Ярче всего были картины. Десяток картин. Они запечатлели шторм, неистово бьющийся о скалы, маяк, порт, камни на пляже. На полотне в изголовье художник изобразил битву флотилий. Палили из пушек фрегаты, ломались мачты, клубился дым. И только над порогом спальню украшала «капелька покоя»: тихая лунная ночь в заливе, изрезанном фьордами.
Гувернёр предстал полной противоположностью. Этакой исторической скульптурой из музея мадам Тюссо. Зализанные назад седые волосы блестели, словно покрытые гелем, сюртук сидел идеально, без единой складки или помятости. В отполированных ботинках комната отражалась, как в зеркале, а золотые запонки и цепочка карманных часов навевали на мысль, что хозяева щедро платили «шпиону». Другом мальчику тот не был.
Мужчина косо оглядел беспорядок и сжал губы.
– Вы не переоделись к ужину.
– Я не пойду, – Ллойд смотрел на мирную картину.
– Сэр Монтгомери настаивает на вашем присутствии.
– Там будет она.
– Леди Роксана будет рада вас видеть.
– Мачеха рада лишь состоянию, которое её родственникам отписал отец, – он стиснул пальцы, – проклятая змея спит и видит, как завладеть всем!

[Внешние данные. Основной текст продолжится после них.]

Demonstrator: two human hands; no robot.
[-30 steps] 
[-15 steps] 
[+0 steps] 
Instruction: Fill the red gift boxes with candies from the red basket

Мама бы это не одобрила! Это были её богатства! Её!
– Умерьте пыл, вы слишком резки, – каменным тоном ответил гувернёр, – я буду вынужден доложить сиятельному герцогу об оскорблении супруги. Мне не хотелось бы снова доставать розги.
Паренёк вздрогнул и инстинктивно дотронулся до спины. По-видимому, в семье часто использовались телесные наказания.
«Шпион» вытащил часы из нагрудного кармана:
– Через пятнадцать минут вы должны спуститься к ужину. Поторопитесь.
Двери закрылись.
Ллойд выдохнул. Взъерошив и без того растрёпанные волосы, он открыл гардероб и вытащил белоснежную рубашку, синие жилет и брюки, светло-голубой шейный платок. Хозяин комнаты не спрятался за ширму, стал переодеваться перед зеркалом. Я отвернулась, но в отражении увидела спину – от лопаток и до копчика кожу расцвечивали лиловые полосы. Две отметины едва-едва зарубцевались и явно болели. Я-то думала, что ремень – предел суровости воспитания. Розги. Убить случайно можно. Шрамы оставить на всю жизнь уж точно.
Мальчик шёл по коридорам, я тенью следовала за ним. Убранство впечатляло. Я будто очутилась в музее, где экспонаты служили в обиходе или украшали залы, намекая на богатство семьи. Какой иначе прок от воинов в средневековых доспехах? Двухметровые, громоздкие, если упадут, то зашибут насмерть или пробьют дыры в паркете. Или от китайских ваз на постаментах? К «останкам древности» прикасаться страшно, про стирание пыли и говорить нечего. Единственное, мне понравилась галерея с гобеленами. Полотна от пола и до потолка воплощали сцены из охоты, морского боя, королевского чаепития, рыцарского турнира.
Позади остался десяток залов, а мы встретили одного прислужника, который выгребал золу из камина. Невольно я представила, как уныло прошло детство маленького кораблестроителя. Один, в огромном дворце, где каждый шаг продиктован взрослыми. Такие дети становятся покорными, исполняя чужую волю и желания, либо бунтарями и скоро покидают родной дом.
Перед вратами, украшенными нефритовой мозаикой, Ллойд остановился. Глубоко вдохнув (для решимости), он постучал и переступил порог.
В комнате, размером с теннисный корт, ужинали двое. Увидев главу семьи, я слегка смутилась. Сходство между отцом и сыном заключалось в… фамилии. На вид, сэру Монтгомери было хорошо за пятьдесят. Возраст подчёркивали залысины. Клочки когда-то русых волос, оставшихся на макушке и затылке, обесцвечивала седина. Усыпанный родинками лоб пересекали морщины, кожа казалась сухой, как у перезревшего фрукта. Нос с горбинкой, глубоко посаженные серые глаза, круглый подбородок – мужчина и в молодости не блистал внешностью.